Our subsidiary, Sterlite Energy Limited, entered into an
on-shore and offshore engineering, procurement and construction
contract with SEPCO Electric Power Construction Corporation, or
SEPCO, for our Talwandi Sabo thermal power project for
Rs. 69,500 million ($1,459.8 million).
SEPCOs obligations under the contract include testing and
delivery of plant and equipment, system design and engineering
of plant and equipment as per technical specifications,
supervision of civil, structure and manufacturing work, custom
clearance, port clearance, inland transportation of offshore as
well as onshore plant and equipment, unloading, storage and
preservation for all equipment and material required, ash
disposal among others within the period specified in the
contracts. The fixed contract price is payable in multiple
instalments according to a fixed payment schedule. SEPCO has
provided performance guarantees with respect to various
parameters, for instance, net unit heat rate of 2,222.80
kwph/kcal and net unit electric output of 650 MW. If there
is a delay in completion or failure to meet performance
guarantees, liquidated damages may be imposed on SEPCO in
accordance with the terms of the contract.

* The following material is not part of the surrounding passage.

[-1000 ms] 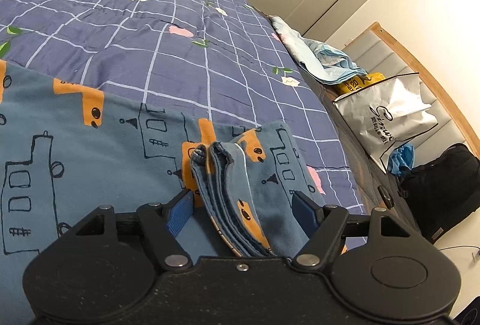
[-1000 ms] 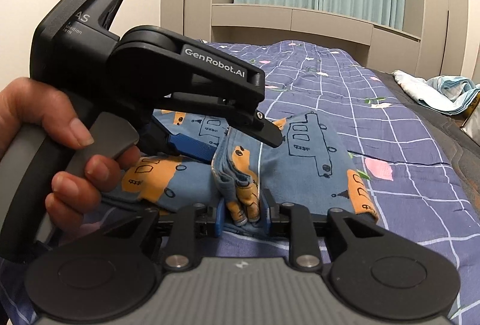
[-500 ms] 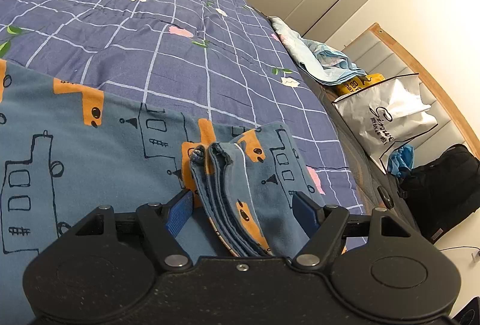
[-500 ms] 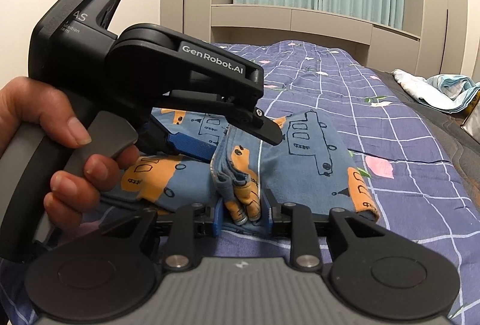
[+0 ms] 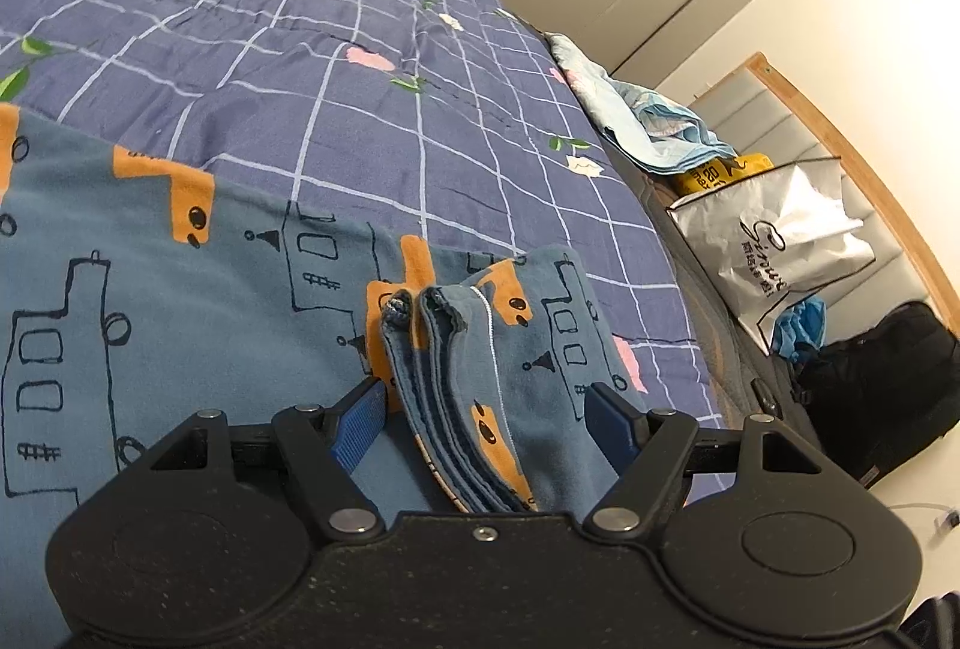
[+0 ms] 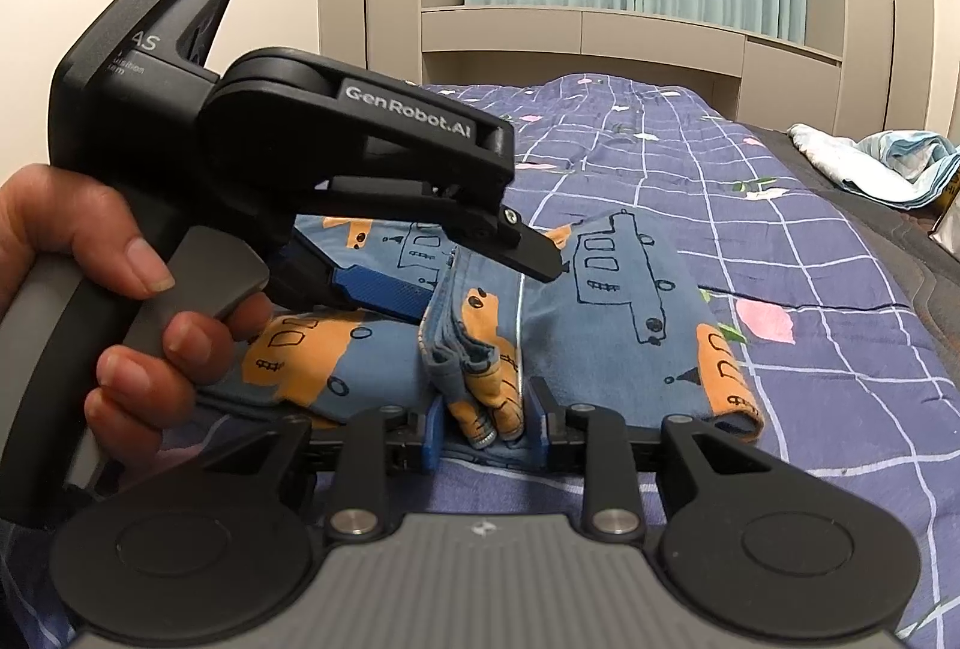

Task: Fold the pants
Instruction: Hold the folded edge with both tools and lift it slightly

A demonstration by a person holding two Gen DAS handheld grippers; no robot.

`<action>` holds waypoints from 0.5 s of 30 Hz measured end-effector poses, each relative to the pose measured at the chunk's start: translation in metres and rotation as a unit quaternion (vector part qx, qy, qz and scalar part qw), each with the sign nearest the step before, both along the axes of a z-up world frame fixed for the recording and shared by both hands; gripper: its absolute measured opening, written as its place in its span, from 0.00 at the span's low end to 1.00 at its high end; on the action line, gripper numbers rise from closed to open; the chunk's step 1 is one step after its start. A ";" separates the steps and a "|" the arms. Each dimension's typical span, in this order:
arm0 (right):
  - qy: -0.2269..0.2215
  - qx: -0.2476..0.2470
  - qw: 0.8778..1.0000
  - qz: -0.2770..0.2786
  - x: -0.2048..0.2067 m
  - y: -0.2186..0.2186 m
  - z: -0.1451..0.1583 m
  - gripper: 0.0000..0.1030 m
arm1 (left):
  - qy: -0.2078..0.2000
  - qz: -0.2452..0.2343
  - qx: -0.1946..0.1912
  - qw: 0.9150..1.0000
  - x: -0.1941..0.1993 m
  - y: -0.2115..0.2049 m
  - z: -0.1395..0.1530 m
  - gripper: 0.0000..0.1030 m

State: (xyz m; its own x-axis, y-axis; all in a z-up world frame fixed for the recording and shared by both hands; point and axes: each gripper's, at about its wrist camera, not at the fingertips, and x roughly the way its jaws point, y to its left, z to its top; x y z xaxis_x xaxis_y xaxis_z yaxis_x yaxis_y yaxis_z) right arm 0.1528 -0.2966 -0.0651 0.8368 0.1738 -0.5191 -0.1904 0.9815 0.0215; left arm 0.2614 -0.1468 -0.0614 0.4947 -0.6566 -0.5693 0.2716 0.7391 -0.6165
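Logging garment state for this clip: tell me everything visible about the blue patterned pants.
The pants look like soft blue cotton, printed with black line-drawn buildings and orange blocks. They lie on the checked purple bedspread, with layered edges bunched into an upright ridge. The right gripper is shut on that ridge at its near end. The left gripper straddles the same ridge with its jaws spread, the blue pads not pressing the cloth.

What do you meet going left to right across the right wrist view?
The person's left hand → left gripper, held over the pants → bunched pants edge pinched in the right gripper → flat part of the pants → purple checked bedspread → crumpled light-blue cloth at the far right.
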 end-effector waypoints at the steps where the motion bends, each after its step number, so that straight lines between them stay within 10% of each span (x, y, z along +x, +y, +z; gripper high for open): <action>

Our Board of Directors has approved a loan of
Rs. 10,000 million to Sterlite Energy Limited for use
in the development of its power projects. The loan is for one
year from the date of first drawdown and will accrue interest at
the rate of 8% per annum payable quarterly.
Construction at our 1,200 MW captive power plant at Korba
was disrupted following a tragic collapse of a chimney under
construction in September 2009 during heavy rains and lightning
at Korba. There were 45 fatalities in the accident and
SEPCO, our engineering, procurement and construction contractor,
and Gamon Dunkerley and Company Ltd, the sub-contractor, are the
subjects of an investigation by the Chhattisgarh government. We
have instituted an enquiry by IIT Rourkee, an expert in the
civil engineering field in India.
HZL has signed a mining lease for the Kayar mine in the State of
Rajasthan which expires on February 27, 2018. In January
2009, HZL obtained environmental clearance for an annual
production of 350,000 tons. The Kayar mine is currently in the
post-exploration but pre-development stage. HZL is in the
process of obtaining surface land rights over the mine area.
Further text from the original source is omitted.